== Required work ==
Lift out, unaltered, the lines of the material below between the line holding "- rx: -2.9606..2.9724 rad" and the line holding "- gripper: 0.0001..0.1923", counting both.

== Task material ==
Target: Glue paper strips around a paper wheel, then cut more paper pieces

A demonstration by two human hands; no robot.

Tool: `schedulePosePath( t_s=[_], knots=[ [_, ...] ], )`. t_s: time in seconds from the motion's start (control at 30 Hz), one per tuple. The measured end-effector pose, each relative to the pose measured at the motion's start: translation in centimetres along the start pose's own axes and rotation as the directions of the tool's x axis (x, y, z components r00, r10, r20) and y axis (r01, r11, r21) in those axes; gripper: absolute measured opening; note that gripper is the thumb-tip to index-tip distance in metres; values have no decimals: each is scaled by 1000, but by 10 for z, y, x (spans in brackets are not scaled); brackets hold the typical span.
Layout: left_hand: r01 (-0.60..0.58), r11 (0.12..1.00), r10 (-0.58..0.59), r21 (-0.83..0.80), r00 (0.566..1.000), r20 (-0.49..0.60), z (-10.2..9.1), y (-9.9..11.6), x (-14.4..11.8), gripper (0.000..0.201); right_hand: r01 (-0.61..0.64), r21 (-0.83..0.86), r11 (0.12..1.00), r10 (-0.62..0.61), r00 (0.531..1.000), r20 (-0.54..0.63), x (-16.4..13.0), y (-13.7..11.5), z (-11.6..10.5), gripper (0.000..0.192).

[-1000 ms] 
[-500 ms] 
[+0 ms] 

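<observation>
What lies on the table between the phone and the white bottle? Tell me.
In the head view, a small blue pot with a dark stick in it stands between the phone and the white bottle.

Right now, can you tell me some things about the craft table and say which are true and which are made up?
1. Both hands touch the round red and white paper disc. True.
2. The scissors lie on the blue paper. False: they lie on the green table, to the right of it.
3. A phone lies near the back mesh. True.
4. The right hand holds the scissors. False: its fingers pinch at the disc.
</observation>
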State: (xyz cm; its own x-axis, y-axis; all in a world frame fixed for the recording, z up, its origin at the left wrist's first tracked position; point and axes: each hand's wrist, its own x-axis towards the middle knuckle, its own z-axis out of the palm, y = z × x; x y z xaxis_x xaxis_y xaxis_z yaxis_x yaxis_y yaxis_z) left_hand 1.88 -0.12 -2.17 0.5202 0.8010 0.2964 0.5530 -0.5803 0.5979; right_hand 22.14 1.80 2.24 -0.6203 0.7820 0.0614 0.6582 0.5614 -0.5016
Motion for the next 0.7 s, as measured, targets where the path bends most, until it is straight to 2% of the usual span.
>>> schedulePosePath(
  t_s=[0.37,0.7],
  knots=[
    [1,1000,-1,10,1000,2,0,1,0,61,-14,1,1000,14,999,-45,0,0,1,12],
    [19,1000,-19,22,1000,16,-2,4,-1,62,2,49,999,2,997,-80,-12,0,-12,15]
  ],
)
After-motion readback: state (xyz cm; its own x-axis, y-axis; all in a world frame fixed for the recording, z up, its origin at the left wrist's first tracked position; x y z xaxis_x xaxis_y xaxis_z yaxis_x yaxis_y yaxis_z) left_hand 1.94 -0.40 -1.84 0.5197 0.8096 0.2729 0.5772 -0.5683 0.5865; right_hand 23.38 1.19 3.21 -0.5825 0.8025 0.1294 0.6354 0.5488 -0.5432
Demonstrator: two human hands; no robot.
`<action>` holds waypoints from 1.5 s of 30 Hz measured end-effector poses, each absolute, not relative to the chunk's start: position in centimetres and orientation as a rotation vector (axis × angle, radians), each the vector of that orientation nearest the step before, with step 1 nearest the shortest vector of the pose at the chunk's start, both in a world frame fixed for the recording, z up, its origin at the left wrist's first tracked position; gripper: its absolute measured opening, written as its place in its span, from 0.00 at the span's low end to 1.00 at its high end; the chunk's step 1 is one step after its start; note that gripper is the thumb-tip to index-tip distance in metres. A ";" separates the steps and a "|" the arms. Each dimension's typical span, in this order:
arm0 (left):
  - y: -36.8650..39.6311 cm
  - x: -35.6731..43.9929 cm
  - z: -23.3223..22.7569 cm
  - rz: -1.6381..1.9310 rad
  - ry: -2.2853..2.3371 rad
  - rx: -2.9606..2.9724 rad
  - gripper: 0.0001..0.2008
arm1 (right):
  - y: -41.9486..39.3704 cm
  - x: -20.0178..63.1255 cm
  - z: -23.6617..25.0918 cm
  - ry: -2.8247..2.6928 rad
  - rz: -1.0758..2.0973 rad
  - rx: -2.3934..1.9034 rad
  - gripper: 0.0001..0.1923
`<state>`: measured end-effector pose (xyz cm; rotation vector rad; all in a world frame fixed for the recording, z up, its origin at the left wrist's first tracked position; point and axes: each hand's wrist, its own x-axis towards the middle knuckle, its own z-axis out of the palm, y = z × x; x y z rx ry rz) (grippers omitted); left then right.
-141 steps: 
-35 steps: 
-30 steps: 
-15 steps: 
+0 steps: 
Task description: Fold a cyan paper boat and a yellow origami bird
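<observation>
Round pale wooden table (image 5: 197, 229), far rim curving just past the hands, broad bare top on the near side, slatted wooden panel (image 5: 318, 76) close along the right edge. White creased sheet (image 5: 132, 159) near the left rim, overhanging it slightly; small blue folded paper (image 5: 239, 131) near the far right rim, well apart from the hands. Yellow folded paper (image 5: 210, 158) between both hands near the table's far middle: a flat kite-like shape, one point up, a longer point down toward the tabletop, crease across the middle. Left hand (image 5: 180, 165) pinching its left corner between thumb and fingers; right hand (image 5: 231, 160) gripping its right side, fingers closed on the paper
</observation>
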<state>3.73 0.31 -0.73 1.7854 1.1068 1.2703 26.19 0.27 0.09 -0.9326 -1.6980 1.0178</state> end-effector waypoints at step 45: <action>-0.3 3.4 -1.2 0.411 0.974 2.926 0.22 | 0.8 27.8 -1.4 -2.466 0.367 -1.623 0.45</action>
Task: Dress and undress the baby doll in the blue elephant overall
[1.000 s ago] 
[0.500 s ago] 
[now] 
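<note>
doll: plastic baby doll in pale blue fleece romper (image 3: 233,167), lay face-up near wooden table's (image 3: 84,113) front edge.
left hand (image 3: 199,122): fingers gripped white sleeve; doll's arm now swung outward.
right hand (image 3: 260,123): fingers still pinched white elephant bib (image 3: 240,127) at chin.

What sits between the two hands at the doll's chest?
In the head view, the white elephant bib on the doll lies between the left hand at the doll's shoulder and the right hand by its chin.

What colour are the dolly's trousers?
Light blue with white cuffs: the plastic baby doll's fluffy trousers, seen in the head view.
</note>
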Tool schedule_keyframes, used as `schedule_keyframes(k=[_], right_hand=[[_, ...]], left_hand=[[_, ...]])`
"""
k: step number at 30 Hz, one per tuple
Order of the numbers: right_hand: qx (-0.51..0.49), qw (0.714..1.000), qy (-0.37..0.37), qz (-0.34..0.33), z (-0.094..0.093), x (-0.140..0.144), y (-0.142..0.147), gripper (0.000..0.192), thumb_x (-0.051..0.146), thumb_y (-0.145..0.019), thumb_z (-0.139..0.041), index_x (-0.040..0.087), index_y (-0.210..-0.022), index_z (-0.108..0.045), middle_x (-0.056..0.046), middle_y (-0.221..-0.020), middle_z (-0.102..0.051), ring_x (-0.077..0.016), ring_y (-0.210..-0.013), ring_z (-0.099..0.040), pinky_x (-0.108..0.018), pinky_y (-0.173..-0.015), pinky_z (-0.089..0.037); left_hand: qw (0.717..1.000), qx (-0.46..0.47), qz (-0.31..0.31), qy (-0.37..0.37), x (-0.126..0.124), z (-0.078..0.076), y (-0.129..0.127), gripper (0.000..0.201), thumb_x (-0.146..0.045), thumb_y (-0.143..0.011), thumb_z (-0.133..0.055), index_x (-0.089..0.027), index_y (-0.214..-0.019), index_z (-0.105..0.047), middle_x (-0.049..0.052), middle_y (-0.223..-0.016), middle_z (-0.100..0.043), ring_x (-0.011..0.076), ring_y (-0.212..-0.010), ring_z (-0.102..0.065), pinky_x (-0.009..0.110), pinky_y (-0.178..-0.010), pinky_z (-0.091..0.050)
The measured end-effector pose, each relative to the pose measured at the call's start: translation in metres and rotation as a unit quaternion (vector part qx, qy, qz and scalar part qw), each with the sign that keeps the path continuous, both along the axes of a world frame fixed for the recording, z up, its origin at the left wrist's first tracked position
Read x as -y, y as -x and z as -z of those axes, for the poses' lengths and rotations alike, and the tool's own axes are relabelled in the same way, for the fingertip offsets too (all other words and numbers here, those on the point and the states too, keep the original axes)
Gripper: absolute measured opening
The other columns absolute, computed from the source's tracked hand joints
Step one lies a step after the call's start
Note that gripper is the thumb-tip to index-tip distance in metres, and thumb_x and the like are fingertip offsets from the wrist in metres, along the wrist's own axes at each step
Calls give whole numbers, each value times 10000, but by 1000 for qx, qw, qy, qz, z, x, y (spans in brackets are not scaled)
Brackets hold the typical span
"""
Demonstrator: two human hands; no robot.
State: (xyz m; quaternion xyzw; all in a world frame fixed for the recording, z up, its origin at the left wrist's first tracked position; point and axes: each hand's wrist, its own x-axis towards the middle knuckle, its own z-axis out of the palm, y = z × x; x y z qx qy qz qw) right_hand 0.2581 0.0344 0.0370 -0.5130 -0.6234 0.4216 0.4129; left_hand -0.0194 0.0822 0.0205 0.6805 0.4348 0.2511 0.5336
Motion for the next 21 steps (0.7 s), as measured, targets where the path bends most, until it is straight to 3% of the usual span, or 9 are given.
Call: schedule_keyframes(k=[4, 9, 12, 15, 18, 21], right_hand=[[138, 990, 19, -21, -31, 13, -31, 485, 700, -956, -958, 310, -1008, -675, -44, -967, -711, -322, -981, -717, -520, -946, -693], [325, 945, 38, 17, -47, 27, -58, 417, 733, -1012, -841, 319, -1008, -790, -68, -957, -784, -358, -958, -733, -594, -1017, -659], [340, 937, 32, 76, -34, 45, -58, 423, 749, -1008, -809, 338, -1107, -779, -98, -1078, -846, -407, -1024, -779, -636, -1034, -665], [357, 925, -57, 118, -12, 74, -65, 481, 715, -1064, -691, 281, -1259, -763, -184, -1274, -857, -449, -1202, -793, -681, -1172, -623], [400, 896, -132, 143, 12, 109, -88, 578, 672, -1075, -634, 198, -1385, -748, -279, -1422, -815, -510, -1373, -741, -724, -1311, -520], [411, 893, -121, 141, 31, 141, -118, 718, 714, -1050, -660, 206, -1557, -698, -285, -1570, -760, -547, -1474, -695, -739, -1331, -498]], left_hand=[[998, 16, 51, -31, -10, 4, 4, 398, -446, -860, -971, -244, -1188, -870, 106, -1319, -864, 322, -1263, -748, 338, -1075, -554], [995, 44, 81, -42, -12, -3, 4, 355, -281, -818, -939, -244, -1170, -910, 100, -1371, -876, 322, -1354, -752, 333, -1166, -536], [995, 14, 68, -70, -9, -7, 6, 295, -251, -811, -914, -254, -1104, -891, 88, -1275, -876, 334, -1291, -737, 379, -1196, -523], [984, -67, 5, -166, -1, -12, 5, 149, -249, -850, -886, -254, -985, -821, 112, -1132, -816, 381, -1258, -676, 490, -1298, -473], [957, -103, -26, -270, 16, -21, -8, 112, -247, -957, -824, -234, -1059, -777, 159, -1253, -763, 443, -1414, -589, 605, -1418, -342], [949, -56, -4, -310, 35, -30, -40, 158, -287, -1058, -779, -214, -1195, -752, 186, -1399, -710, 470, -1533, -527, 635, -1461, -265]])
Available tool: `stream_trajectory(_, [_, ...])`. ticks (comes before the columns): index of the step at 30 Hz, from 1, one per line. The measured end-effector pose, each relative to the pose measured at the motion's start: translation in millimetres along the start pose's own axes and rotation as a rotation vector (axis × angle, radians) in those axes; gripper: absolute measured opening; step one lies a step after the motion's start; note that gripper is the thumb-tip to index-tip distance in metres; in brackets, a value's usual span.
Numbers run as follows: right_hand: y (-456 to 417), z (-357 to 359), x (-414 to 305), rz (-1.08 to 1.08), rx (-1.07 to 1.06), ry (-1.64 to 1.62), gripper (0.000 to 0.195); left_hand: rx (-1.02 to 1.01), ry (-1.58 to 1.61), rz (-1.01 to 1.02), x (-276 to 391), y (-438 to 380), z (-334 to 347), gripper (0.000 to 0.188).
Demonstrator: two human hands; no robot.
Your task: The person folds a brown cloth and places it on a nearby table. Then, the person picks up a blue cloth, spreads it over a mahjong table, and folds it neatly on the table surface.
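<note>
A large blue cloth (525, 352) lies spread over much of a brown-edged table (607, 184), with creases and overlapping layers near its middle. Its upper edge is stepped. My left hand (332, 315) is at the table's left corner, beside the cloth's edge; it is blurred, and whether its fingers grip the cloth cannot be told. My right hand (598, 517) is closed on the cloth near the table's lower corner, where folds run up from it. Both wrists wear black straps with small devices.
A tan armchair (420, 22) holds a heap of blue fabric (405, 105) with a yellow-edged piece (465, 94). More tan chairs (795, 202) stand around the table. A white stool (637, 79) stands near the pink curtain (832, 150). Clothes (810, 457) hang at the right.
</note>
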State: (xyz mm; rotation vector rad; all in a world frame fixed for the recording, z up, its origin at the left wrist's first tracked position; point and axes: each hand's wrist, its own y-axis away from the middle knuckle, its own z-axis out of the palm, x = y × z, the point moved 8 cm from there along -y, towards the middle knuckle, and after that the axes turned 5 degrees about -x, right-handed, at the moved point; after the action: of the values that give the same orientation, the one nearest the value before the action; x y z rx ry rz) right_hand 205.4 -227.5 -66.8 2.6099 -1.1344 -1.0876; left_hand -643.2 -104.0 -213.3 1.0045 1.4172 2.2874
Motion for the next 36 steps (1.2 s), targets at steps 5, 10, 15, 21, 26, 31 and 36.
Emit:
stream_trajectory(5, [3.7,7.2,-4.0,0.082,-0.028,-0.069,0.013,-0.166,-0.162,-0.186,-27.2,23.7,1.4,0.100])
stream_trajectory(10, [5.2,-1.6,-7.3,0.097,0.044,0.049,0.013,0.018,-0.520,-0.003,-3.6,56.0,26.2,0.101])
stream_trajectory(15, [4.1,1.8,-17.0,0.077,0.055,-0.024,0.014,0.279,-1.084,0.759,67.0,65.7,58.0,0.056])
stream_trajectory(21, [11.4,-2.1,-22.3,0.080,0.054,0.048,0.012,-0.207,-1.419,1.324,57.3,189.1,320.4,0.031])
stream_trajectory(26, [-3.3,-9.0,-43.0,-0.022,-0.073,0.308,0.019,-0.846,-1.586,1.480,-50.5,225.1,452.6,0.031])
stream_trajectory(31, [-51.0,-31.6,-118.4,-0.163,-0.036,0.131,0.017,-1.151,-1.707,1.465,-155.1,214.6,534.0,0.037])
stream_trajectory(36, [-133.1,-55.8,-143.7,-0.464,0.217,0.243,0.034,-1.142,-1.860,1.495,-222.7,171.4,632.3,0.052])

== Reply ==
  - rx: -2.9606..2.9724 rad
  - gripper: 0.0001..0.2008
arm1 (right):
  - y: -41.9486..39.3704 cm
  - x: -20.0178..63.1255 cm
  - z: -23.6617..25.0918 cm
  - ry: -2.8247..2.6928 rad
  - rz: -1.0758..2.0973 rad
  - rx: -2.3934..1.9034 rad
  - gripper: 0.0001..0.1923

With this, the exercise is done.